- TASK PROMPT
Reproduce exactly the lines of the material beneath, from the line that contains "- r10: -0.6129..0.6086" to the line that contains "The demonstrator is", both included, and no other lines.

- INFORMATION SUPPLIED
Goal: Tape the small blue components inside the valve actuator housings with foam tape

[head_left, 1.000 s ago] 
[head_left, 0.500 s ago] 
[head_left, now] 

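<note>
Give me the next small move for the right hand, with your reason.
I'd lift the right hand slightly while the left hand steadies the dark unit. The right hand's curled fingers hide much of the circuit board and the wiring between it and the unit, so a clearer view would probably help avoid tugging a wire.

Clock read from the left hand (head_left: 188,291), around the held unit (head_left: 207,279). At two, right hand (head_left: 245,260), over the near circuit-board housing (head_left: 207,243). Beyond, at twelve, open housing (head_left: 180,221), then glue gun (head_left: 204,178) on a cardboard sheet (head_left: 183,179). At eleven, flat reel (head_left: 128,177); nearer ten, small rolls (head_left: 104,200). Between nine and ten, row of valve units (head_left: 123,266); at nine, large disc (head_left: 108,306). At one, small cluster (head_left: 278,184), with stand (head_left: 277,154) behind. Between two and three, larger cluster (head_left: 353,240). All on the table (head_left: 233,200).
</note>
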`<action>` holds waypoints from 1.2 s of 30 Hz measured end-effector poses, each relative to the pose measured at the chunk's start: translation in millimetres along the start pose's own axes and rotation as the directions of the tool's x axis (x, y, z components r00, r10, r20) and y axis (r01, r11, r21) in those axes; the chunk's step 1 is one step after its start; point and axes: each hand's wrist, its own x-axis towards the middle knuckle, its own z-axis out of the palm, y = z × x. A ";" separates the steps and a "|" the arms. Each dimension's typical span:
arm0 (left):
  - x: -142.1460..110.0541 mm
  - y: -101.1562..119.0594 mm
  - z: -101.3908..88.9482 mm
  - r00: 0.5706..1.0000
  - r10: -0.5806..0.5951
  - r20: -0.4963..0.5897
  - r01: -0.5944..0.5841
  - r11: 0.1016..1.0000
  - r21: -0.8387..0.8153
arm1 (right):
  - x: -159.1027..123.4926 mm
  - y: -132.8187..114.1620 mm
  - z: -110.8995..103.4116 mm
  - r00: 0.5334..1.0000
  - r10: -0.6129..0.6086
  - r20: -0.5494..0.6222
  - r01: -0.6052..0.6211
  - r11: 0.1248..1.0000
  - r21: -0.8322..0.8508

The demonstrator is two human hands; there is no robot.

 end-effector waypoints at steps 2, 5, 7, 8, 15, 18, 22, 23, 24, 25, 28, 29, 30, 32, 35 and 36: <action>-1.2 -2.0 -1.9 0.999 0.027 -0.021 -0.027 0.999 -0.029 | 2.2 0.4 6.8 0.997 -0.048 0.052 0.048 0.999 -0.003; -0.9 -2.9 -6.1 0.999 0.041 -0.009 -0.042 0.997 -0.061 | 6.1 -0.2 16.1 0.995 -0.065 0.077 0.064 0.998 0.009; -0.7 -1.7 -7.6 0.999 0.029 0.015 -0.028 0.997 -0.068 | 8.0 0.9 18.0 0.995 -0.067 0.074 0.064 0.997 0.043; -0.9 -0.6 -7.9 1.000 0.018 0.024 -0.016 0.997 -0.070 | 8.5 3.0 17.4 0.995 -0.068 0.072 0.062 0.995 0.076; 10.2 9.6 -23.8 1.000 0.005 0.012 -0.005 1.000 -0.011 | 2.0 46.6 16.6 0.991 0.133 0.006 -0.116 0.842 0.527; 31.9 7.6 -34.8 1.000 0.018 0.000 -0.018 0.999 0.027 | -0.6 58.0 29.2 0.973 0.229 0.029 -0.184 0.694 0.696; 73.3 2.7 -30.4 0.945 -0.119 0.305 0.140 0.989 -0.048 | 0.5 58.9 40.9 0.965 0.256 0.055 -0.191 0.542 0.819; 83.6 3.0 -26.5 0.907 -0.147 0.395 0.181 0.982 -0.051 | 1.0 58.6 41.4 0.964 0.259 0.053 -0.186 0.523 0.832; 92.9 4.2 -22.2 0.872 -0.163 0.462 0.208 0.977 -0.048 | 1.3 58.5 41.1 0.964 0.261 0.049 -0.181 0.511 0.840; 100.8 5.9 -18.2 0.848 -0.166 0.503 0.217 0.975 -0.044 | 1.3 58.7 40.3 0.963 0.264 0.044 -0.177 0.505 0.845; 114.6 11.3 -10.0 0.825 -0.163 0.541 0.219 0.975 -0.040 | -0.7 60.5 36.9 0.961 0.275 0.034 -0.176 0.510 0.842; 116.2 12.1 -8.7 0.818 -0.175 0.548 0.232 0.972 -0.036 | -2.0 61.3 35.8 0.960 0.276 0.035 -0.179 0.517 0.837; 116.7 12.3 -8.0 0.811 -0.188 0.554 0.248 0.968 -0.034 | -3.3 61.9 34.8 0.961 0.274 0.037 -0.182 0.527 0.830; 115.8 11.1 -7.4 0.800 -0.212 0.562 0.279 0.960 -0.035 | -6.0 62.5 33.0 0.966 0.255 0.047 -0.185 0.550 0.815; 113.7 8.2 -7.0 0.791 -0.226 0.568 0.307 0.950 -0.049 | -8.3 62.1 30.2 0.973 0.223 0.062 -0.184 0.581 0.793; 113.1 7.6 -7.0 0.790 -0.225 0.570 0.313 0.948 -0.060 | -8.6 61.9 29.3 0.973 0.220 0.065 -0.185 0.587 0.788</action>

- SOLUTION FOR THIS TASK
  - r10: -0.6129..0.6086
  - r20: -0.5494..0.6222
  - r01: -0.6052..0.6211
  - r11: 0.1248..1.0000
  - r21: -0.8322..0.8508

The demonstrator is two human hands; there is no robot.

No further work remains on this exercise.